* **What this task involves**:
Exclude the pictures, then repeat the remaining data exactly.

- Opening Delimiter -

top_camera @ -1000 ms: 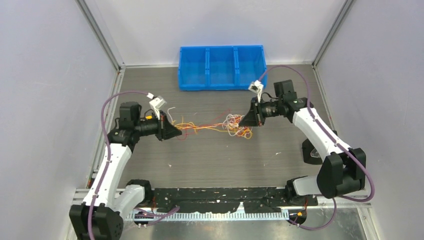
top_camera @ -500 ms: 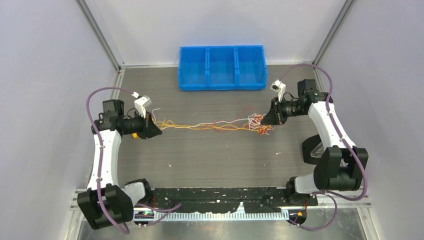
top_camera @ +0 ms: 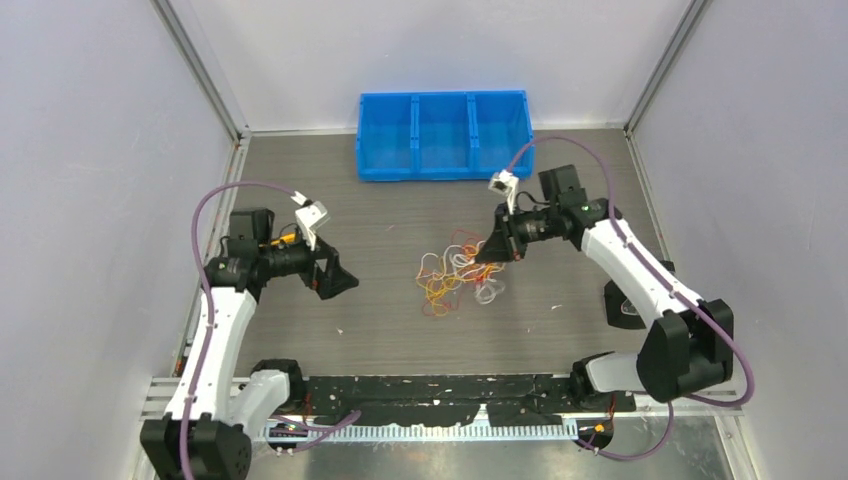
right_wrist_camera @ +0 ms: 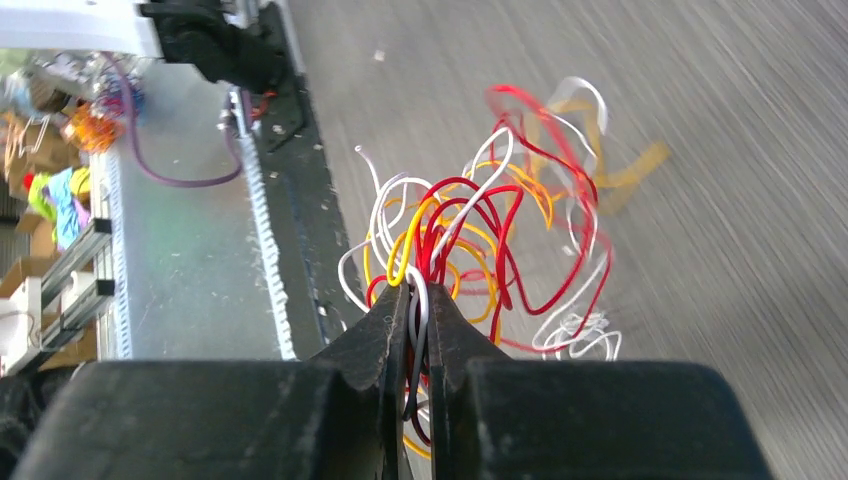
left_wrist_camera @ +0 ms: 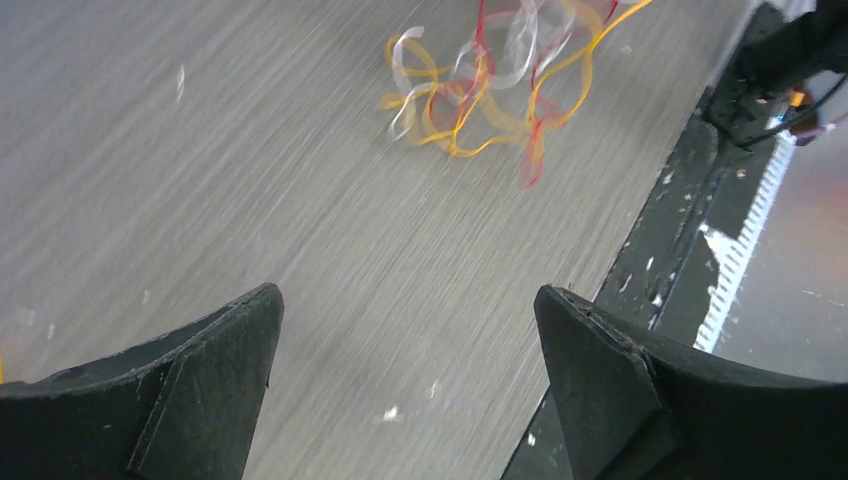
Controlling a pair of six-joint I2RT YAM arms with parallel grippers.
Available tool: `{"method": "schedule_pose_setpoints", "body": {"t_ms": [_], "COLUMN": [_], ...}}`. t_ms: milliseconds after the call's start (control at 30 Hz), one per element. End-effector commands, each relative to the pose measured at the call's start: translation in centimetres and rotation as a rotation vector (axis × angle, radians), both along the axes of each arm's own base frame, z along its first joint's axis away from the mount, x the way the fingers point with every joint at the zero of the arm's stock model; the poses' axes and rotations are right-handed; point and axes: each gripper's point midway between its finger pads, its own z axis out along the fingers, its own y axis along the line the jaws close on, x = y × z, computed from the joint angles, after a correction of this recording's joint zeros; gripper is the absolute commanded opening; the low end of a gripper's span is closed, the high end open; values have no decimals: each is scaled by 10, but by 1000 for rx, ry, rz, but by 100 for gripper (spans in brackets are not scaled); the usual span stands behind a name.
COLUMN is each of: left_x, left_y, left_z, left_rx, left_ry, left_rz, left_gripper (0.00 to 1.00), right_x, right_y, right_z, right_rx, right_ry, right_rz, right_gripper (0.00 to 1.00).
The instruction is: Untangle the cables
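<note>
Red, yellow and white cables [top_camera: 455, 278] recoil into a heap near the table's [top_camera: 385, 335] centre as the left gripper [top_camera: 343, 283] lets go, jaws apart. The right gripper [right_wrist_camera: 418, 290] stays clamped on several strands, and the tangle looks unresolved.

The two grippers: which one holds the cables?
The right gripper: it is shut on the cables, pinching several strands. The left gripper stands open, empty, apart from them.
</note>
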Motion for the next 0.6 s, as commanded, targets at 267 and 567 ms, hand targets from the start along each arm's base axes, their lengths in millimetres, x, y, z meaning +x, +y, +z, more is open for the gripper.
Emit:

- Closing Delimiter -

* **Solved exercise**:
top_camera @ -1000 ms: 
top_camera @ -500 ms: 
top_camera @ +0 ms: 
right_wrist_camera @ +0 ms: 
left_wrist_camera @ +0 ms: 
Controlling a pair of six-joint I2RT YAM arms with parallel grippers.
Available tool: `{"method": "schedule_pose_setpoints", "body": {"t_ms": [_], "COLUMN": [_], ...}}`. t_ms: milliseconds after the call's start (control at 30 Hz), one per element. End-effector commands, each relative to the pose measured at the call's start: translation in centimetres and rotation as a rotation vector (axis × angle, radians), both along the axes of each arm's own base frame, z along its first joint's axis away from the mount, x the way the fingers point with every joint at the zero of the arm's stock model; the poses' axes and rotations are right-handed; point and axes: each gripper's point midway between its finger pads, its own z axis out along the fingers, its own y axis along the line the jaws close on, x = y × z, computed from the joint angles, after a correction of this recording's joint zeros; gripper is the absolute commanded opening; the low end of a gripper's span is closed, the high end open; values have no decimals: each is scaled by 10, but by 1000 for rx, ry, rz, but by 100 for gripper (spans in brackets are not scaled); the usual span stands behind a name.
COLUMN is each of: left_x, left_y, left_z, left_rx, left_ry, left_rz, left_gripper (0.00 to 1.00), right_x, right_y, right_z, right_rx, right_ry, right_rz, right_gripper (0.00 to 1.00).
The instruction is: Untangle the cables
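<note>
Red, yellow and white cables [top_camera: 455, 278] recoil into a heap near the table's [top_camera: 385, 335] centre as the left gripper [top_camera: 343, 283] lets go, jaws apart. The right gripper [right_wrist_camera: 418, 290] stays clamped on several strands, and the tangle looks unresolved.

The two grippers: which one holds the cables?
The right gripper: it is shut on the cables, pinching several strands. The left gripper stands open, empty, apart from them.
</note>
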Motion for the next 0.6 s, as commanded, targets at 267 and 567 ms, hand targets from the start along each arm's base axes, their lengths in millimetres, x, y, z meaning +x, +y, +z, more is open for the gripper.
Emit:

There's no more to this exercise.